PROBLEM.
Copy the data exactly, keeping every line intact.

━━ DATASET SECTION

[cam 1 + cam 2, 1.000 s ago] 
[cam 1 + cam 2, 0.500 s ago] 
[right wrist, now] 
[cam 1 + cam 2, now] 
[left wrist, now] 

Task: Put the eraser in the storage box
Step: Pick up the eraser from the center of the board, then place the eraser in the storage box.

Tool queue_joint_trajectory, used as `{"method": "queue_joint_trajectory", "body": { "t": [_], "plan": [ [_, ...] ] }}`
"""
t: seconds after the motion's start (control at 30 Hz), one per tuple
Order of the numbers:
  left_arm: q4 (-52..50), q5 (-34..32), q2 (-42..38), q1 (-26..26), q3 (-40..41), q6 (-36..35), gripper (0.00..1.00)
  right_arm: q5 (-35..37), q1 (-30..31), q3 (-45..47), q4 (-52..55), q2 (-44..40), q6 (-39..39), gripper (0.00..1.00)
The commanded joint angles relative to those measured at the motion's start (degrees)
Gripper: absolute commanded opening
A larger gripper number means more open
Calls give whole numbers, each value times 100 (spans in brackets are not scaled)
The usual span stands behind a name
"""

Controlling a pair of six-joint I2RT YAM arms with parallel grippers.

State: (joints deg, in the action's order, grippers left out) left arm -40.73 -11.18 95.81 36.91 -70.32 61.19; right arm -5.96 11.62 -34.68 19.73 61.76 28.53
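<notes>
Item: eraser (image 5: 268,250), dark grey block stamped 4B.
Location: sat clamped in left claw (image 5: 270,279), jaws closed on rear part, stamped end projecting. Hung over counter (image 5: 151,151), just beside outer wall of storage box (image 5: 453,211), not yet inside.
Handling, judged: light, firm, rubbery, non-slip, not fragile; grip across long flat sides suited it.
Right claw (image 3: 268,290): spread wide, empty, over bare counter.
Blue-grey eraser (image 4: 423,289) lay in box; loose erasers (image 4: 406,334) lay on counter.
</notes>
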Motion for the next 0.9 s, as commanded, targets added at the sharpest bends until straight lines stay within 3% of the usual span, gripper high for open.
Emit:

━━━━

TASK OUTPUT.
[cam 1 + cam 2, 1.000 s ago] 
[cam 1 + cam 2, 0.500 s ago] 
[right wrist, now] 
[cam 1 + cam 2, now] 
[left wrist, now] 

Task: Put the eraser in the storage box
Step: Pick up the eraser from the center of the board, then place the eraser in the storage box.

Tool queue_joint_trajectory, used as `{"method": "queue_joint_trajectory", "body": { "t": [_], "plan": [ [_, ...] ] }}`
"""
t: seconds after the motion's start (control at 30 Hz), one per tuple
Order of the numbers:
  left_arm: q4 (-52..50), q5 (-34..32), q2 (-42..38), q1 (-26..26), q3 (-40..41), q6 (-36..35), gripper (0.00..1.00)
  right_arm: q5 (-35..37), q1 (-30..31), q3 (-45..47), q4 (-52..55), q2 (-44..40), q6 (-39..39), gripper (0.00..1.00)
The commanded joint angles relative to those measured at the motion's start (degrees)
Gripper: absolute commanded opening
A larger gripper number means more open
Calls give whole numbers, each value times 100 (spans in brackets are not scaled)
The usual span stands behind a name
"""

Controlling a pair of six-joint I2RT YAM arms with parallel grippers.

State: (joints deg, in the action's order, grippers left out) left arm -40.73 -11.18 95.81 36.91 -70.32 61.19; right arm -5.96 11.62 -34.68 19.73 61.76 28.53
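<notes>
Item: eraser (image 5: 268,250), dark grey block stamped 4B.
Location: sat clamped in left claw (image 5: 270,279), jaws closed on rear part, stamped end projecting. Hung over counter (image 5: 151,151), just beside outer wall of storage box (image 5: 453,211), not yet inside.
Handling, judged: light, firm, rubbery, non-slip, not fragile; grip across long flat sides suited it.
Right claw (image 3: 268,290): spread wide, empty, over bare counter.
Blue-grey eraser (image 4: 423,289) lay in box; loose erasers (image 4: 406,334) lay on counter.
</notes>
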Motion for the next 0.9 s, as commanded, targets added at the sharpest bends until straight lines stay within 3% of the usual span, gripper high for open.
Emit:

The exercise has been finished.